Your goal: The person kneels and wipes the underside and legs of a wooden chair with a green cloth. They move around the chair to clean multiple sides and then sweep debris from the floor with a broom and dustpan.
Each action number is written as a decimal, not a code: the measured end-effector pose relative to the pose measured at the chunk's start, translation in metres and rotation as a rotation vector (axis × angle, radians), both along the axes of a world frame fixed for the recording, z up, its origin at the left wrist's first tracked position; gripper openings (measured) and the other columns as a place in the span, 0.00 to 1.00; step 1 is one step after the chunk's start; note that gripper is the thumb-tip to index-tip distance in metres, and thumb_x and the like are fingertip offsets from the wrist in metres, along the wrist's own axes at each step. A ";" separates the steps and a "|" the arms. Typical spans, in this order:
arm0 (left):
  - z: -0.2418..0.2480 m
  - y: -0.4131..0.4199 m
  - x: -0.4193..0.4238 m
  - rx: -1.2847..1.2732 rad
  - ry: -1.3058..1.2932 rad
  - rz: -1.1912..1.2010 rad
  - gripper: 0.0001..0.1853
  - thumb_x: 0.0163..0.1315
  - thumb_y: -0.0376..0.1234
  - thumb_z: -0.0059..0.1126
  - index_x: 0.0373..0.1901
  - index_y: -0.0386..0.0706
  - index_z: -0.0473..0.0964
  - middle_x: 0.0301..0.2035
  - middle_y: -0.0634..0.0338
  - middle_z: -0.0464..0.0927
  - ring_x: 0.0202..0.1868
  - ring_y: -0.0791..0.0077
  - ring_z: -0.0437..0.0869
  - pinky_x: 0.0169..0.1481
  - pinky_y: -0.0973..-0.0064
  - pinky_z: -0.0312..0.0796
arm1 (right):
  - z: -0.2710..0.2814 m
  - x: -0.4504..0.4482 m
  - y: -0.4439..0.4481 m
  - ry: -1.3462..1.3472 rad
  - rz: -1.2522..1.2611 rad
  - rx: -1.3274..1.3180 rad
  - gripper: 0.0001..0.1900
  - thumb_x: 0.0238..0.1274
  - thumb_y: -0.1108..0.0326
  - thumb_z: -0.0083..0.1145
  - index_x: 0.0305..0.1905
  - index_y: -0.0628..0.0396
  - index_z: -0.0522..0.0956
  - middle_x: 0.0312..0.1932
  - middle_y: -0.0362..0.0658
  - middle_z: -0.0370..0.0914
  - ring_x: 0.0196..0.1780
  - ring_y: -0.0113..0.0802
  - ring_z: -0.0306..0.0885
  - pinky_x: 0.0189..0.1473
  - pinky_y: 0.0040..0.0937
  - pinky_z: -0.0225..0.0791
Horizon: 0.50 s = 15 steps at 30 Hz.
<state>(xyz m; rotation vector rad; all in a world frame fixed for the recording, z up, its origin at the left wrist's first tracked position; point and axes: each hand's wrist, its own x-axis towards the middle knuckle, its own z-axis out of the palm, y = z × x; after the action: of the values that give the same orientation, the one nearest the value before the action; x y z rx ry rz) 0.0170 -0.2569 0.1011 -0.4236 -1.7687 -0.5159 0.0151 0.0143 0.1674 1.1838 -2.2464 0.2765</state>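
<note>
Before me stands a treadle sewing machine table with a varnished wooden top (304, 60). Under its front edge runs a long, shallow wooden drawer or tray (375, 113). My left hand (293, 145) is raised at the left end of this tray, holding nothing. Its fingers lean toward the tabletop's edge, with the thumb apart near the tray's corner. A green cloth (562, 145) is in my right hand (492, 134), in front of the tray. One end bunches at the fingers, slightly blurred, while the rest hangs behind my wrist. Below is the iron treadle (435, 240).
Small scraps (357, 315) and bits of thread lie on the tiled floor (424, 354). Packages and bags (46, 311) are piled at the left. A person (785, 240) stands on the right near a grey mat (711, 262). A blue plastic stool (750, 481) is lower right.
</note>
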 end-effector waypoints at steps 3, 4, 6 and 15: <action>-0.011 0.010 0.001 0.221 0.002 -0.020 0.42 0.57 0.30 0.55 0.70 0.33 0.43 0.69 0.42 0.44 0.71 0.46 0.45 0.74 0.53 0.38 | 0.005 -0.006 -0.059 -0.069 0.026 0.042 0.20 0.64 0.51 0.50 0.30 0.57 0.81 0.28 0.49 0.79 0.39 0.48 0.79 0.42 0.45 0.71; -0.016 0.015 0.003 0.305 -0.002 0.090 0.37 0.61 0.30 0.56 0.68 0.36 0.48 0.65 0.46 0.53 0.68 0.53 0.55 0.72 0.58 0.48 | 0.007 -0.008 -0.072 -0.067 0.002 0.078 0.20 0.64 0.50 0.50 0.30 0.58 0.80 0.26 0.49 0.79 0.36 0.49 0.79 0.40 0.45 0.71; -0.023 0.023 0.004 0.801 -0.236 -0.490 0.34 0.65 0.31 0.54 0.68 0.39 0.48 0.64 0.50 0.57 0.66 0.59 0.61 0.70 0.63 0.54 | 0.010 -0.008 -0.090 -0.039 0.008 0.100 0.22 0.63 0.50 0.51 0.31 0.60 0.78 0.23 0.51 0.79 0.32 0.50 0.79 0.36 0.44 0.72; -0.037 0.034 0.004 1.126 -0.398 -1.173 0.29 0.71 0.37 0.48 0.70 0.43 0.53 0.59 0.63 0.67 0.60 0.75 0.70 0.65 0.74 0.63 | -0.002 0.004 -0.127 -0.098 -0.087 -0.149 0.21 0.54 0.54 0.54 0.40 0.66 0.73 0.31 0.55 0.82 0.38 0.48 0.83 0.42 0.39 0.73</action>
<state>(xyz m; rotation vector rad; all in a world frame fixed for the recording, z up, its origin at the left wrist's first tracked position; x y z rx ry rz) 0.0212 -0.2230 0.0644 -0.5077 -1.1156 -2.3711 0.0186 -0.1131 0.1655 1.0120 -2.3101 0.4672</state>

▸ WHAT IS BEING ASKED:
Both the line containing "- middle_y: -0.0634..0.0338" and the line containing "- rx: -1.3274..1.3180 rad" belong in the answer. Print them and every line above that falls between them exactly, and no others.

▸ SOLUTION BELOW:
  - middle_y: -0.0634..0.0338
  - middle_z: -0.0464..0.0927
  - ring_x: 0.0202..0.1868
  - ring_y: -0.0791..0.0077
  - ring_z: -0.0437..0.0869
  - pinky_x: 0.0169..0.1481
  - pinky_y: -0.0973..-0.0064
  - pinky_z: -0.0312..0.0796
arm1 (right):
  - z: -0.2710..0.2814 m
  - x: -0.4504..0.4482 m
  - y: -0.4439..0.4481 m
  - ry: -1.3462..1.3472 rad
  - rz: -1.2522..1.2611 rad
  - rx: -1.3274..1.3180 rad

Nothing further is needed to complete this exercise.